The biggest issue with ORMs is visibility. Because ORMs are effectively query writers, they aren’t the ultimate error dispatcher outside of obvious scenarios (such as incorrect primitive types). Rather, ORMs need to digest the returned SQL error and translate it to the user.
Active Record struggles with this, and that’s why we refactored our billing subscription query. Whenever we got results we didn’t expect, we’d have to inspect the rendered SQL query, rerun it, and then translate the SQL error into Active Record changes. This back-and-forth process undermined the original purpose of using Active Record, which was to avoid interfacing directly with the SQL database.
ORMs aren’t a bad thing.
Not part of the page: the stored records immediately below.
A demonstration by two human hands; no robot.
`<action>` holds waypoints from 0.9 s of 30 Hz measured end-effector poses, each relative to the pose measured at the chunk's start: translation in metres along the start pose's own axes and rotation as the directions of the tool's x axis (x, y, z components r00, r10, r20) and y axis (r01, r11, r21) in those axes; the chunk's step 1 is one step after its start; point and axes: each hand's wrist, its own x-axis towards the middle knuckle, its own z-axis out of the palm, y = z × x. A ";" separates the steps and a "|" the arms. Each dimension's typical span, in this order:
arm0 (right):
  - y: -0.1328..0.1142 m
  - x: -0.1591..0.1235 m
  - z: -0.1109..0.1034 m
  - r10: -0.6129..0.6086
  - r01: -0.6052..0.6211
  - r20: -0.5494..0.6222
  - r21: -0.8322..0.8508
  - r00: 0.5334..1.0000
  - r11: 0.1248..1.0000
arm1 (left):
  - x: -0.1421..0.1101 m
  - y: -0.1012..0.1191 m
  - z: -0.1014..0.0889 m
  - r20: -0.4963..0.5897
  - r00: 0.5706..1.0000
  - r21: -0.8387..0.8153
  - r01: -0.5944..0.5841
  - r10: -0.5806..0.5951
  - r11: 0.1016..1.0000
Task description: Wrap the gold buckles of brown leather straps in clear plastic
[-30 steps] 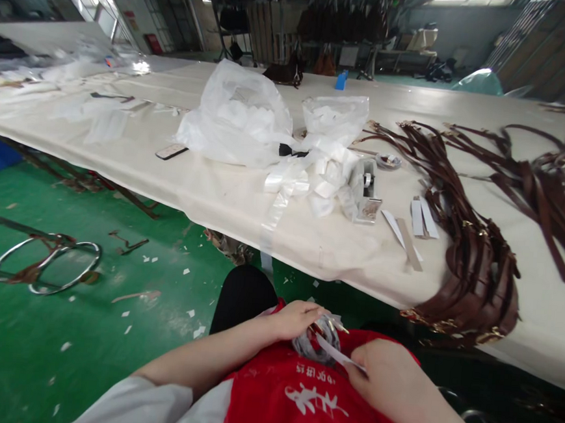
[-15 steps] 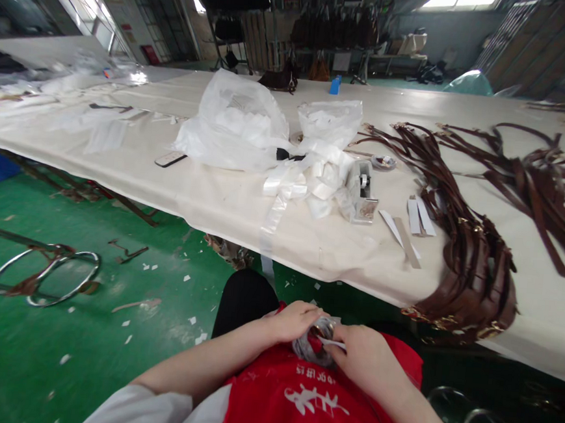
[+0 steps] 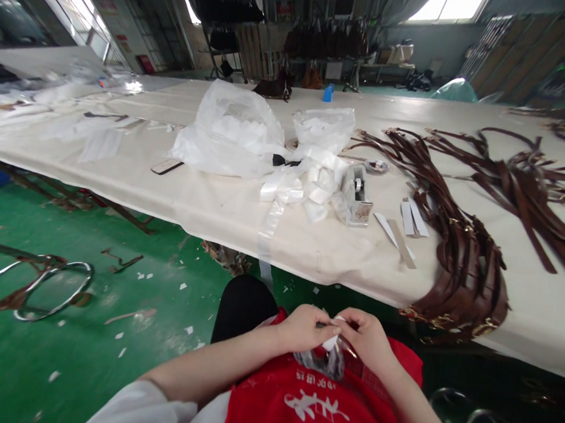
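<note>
Above my lap, my left hand and my right hand come together with fingers pinched. Between their fingertips is a small white strip, partly covered by the fingers. Just below hangs a grey bundle in clear plastic, resting against the red apron; what is inside it I cannot make out. Something thin and shiny lies under my right fingers. Ahead on the table are a clear tape dispenser and white paper strips.
A cloth-covered table spans the view. It bears white plastic bags, a roll of white film, a phone and brown leather straps draped over the right edge. A metal-ringed stool is at left.
My left hand has moved from the bundle's side to meet my right fingers at the white strip. The bundle now hangs slightly lower and further right. The view has shifted a little.
</note>
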 end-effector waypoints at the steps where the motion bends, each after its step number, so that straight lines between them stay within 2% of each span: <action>1: 0.005 0.002 0.003 0.041 -0.042 0.004 0.064 0.999 0.997 | -0.001 0.001 0.001 -0.011 1.000 0.005 -0.002 0.002 1.000; 6: 0.020 0.007 0.020 0.205 -0.231 0.110 0.342 0.973 0.911 | -0.005 0.007 0.006 -0.032 0.999 0.015 -0.035 0.035 0.999; 8: 0.020 0.006 0.028 0.229 -0.245 0.090 0.421 0.969 0.873 | -0.007 0.008 0.007 -0.069 0.996 0.022 -0.062 0.064 0.998; 11: 0.019 0.003 0.035 0.249 -0.217 0.000 0.492 0.968 0.843 | -0.009 0.005 0.008 -0.128 0.988 0.016 -0.088 0.089 0.996; 14: 0.017 -0.003 0.034 0.243 -0.177 -0.075 0.487 0.967 0.855 | -0.008 0.002 0.009 -0.186 0.982 -0.018 -0.015 0.011 1.000; 17: 0.012 -0.007 0.027 0.208 -0.152 -0.088 0.429 0.974 0.891 | -0.008 0.001 0.010 -0.186 0.979 -0.060 0.068 -0.079 0.996; 20: 0.005 -0.008 0.017 0.159 -0.135 -0.032 0.382 0.987 0.914 | -0.009 0.003 0.011 -0.187 0.978 -0.076 0.080 -0.093 0.994; 25: -0.003 -0.008 0.003 0.105 -0.136 0.115 0.305 0.988 0.942 | -0.015 0.006 0.015 -0.302 0.946 -0.135 0.080 -0.118 0.988; 27: -0.005 -0.007 0.000 0.108 -0.149 0.162 0.266 0.981 0.952 | -0.016 0.005 0.016 -0.314 0.943 -0.166 0.056 -0.106 0.985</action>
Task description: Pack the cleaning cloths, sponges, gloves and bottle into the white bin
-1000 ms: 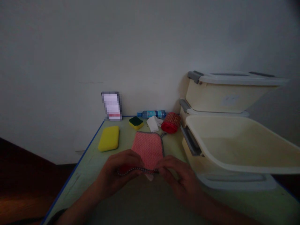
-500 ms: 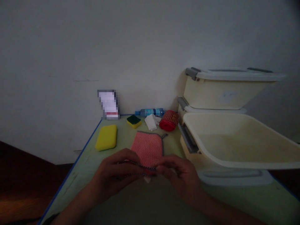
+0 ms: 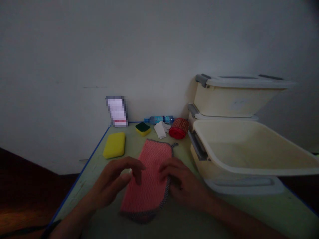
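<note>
A pink woven cloth with a grey edge lies spread flat on the green table, running from the middle toward me. My left hand hovers at its left side with fingers spread, fingertips over the cloth. Fingers of my right hand rest on the cloth's right edge, loosely curled, holding nothing I can make out.
At the back stand a yellow sponge, a green-topped sponge, a white crumpled cloth, a rolled red cloth and a lying water bottle. Stacked cream plastic bins fill the right. The table's blue edge is on the left.
The cloth's near edge, pinched up in both hands before, now lies unfolded toward me. Both hands have let go and moved apart to its sides.
</note>
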The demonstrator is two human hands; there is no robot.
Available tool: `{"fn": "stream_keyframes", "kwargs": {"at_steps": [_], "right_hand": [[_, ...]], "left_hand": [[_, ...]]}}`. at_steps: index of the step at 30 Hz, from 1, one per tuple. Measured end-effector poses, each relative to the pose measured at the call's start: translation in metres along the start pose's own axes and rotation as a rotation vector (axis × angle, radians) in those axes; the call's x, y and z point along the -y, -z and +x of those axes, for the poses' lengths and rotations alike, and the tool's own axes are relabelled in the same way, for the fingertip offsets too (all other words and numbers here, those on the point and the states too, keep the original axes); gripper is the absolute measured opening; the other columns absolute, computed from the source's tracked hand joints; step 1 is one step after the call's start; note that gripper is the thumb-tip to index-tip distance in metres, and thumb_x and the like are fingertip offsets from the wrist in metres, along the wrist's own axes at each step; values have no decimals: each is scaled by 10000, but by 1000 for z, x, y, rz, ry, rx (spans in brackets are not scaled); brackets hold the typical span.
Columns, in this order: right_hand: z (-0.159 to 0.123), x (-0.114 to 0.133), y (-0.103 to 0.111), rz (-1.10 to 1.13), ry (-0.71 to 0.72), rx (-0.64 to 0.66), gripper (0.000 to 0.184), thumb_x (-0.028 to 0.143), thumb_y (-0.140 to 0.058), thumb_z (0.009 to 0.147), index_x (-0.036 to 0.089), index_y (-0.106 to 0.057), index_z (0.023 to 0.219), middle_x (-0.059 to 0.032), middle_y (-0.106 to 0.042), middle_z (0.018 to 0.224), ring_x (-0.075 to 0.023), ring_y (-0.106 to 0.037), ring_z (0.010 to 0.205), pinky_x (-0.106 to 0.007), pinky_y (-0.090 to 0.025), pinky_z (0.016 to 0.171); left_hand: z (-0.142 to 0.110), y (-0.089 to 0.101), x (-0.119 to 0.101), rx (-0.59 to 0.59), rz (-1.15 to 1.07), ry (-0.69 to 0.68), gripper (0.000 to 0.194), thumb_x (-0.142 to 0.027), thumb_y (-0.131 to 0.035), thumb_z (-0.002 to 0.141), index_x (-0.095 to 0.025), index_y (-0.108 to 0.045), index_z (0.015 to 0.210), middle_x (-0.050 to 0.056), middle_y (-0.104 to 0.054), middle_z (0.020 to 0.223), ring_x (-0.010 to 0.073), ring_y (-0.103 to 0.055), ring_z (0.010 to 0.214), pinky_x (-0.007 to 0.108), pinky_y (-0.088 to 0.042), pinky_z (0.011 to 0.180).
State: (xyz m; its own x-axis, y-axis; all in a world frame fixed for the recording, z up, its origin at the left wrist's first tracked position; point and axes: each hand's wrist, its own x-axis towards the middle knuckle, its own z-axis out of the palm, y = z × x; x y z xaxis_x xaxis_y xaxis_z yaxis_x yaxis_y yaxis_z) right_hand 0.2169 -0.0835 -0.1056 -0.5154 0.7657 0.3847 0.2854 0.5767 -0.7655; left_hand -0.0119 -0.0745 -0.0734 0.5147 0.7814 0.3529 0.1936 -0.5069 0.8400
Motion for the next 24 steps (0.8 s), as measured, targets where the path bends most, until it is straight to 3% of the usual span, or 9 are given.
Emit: {"fn": "stream_keyframes", "kwargs": {"at_steps": [2,4,8,12,14,18,21,24], "right_hand": [[0,1,2,20,15,49,344,81,-501,666,193,-536,990,-63,-536,1063,-194,-469,1035,-367,-375,892],[-1,1,2,-8,-31,13,342,150,-471,738,195,-490,1076,-83,-486,1153,-205,-424,1108,-386,-360,924],[-3,-7,-4,-264,-232,-138,331,231,-353,858,171,-451,1168,-132,-401,1290,-232,-304,1242,-451,-269,1009],[-7,-21,-13,-507,-324,-86,564,398,-380,858,81,-316,1320,-209,-233,1410,-327,-112,1318,-543,-190,1024],[-6,-27,-14,-530,-332,-84,579,413,-368,861,89,-300,1337,-204,-242,1411,-330,-128,1315,-546,-191,1023],[4,-31,-14,-365,-270,-136,471,324,-357,873,130,-359,1302,-158,-408,1324,-249,-317,1253,-463,-259,1026],[12,-29,-14,-126,-223,-211,440,279,-395,860,153,-372,1281,-134,-459,1277,-207,-410,1188,-407,-324,997],[15,-22,-16,79,-203,-228,414,255,-402,867,183,-369,1273,-111,-453,1287,-184,-445,1161,-366,-367,966]], "left_hand": [[4,-4,2,-22,205,90,253,-338,-422,864,-164,-593,797,20,-611,664,128,-571,614,236,-443,582],[9,-8,6,-15,359,108,201,-273,-439,856,-161,-584,774,25,-615,715,125,-568,656,231,-450,609],[11,-15,13,142,501,29,199,-234,-420,859,-180,-583,960,71,-624,968,159,-569,909,296,-461,813],[7,-20,20,226,691,6,351,-283,-407,866,-209,-476,1202,99,-455,1311,221,-364,1234,434,-334,995],[5,-25,26,283,774,51,435,-343,-387,874,-218,-380,1291,97,-373,1379,239,-283,1285,487,-288,1014],[4,-36,34,289,876,97,493,-408,-342,880,-233,-296,1339,91,-320,1408,261,-219,1309,554,-197,1028],[6,-40,32,214,848,95,458,-400,-362,874,-225,-377,1296,103,-380,1373,277,-263,1290,572,-161,1030],[11,-39,26,65,637,144,353,-344,-343,889,-191,-506,1162,114,-514,1237,248,-424,1183,488,-289,1005]]}}
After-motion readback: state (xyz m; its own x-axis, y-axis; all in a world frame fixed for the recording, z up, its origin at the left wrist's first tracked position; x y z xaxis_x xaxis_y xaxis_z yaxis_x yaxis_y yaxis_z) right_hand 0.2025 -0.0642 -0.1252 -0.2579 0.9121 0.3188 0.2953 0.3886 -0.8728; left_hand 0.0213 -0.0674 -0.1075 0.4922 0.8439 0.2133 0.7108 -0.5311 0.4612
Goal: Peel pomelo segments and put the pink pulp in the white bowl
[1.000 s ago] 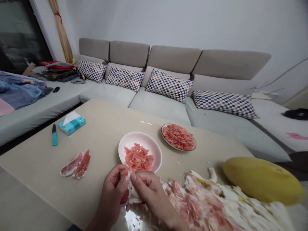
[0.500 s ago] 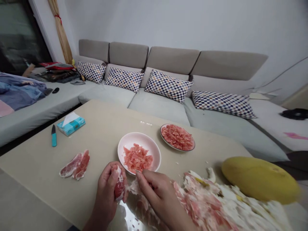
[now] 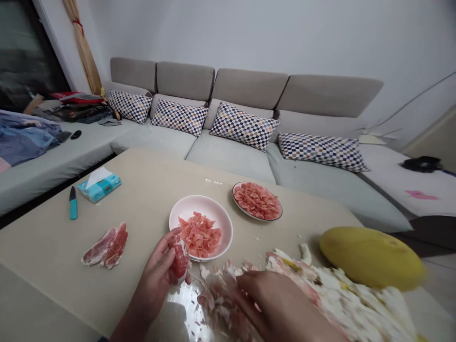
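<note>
In my left hand (image 3: pixel 156 270) is a pomelo segment (image 3: pixel 180 261), its red flesh bared with white membrane at the edges. My fingers wrap round it beside the near left rim of a white bowl (image 3: pixel 228 237). Peeled pomelo pieces (image 3: pixel 201 232) lie in that bowl. Over the heap of pale membrane scraps (image 3: pixel 224 285) is my right hand (image 3: pixel 274 299), fingers bent downward and smeared by motion. Whether they hold a scrap is hidden. Two unpeeled pomelo segments (image 3: pixel 109 244) rest on the table at the left.
A dark-rimmed plate (image 3: pixel 258 202) piled with pomelo flesh stands behind the bowl. At the right, a whole yellow pomelo (image 3: pixel 370 256) lies beside white peel (image 3: pixel 359 299). A turquoise-handled knife (image 3: pixel 73 206) and a tissue pack (image 3: pixel 99 185) lie at the left. A sofa (image 3: pixel 228 152) borders the table.
My right hand has moved right and away from the segment, over the scraps. My left hand keeps the segment near the bowl. The whole view has shifted slightly.
</note>
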The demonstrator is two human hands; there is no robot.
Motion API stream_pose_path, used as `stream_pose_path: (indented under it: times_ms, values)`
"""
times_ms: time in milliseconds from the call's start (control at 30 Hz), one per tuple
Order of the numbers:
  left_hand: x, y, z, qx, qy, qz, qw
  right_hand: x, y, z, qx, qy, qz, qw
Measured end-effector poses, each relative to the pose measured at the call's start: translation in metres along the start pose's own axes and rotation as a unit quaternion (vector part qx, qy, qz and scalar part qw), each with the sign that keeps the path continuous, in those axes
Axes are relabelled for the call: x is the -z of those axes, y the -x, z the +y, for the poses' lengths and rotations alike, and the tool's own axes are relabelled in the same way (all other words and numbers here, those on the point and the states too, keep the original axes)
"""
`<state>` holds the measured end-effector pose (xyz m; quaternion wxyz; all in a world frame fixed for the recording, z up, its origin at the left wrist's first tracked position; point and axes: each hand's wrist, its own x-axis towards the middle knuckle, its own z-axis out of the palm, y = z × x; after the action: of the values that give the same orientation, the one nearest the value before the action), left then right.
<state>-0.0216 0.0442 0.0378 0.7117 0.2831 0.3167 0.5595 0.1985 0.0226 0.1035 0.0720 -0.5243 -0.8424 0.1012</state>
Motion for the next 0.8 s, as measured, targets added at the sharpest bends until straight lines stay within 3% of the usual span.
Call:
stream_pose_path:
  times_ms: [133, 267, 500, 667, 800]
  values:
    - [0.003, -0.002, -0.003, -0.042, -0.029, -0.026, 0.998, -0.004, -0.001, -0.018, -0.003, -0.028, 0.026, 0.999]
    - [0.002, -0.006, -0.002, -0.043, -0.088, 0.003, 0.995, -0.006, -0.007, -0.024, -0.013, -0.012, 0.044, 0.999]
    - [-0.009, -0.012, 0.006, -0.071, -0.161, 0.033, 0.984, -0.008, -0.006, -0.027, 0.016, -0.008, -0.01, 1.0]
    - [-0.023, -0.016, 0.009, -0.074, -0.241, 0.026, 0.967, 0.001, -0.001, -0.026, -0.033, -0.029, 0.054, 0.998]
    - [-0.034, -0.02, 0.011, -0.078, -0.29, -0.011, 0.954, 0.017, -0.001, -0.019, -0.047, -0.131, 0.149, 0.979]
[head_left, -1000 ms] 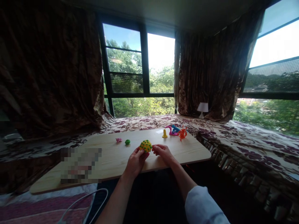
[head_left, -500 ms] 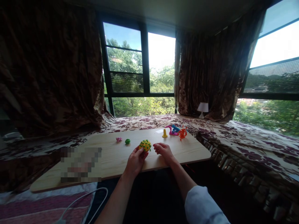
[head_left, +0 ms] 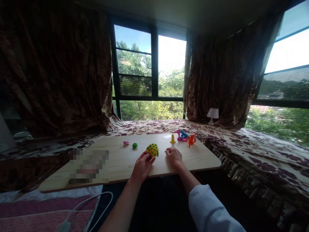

When leveraged correctly, they could be nearly as efficient as raw SQL. Unfortunately, ORMs are often incorrectly leveraged. Developers might rely too much on host language logic structures to create data structures and not enough on the ORMs’ native SQL analog features.
However, ORMs do falter on visibility and debugging—which is exactly what we faced at Lago. When a large query is giving developers trouble, shifting it to a raw SQL query may be a good investment. Thankfully, most ORMs allow you to execute a SQL query from within the ORM itself.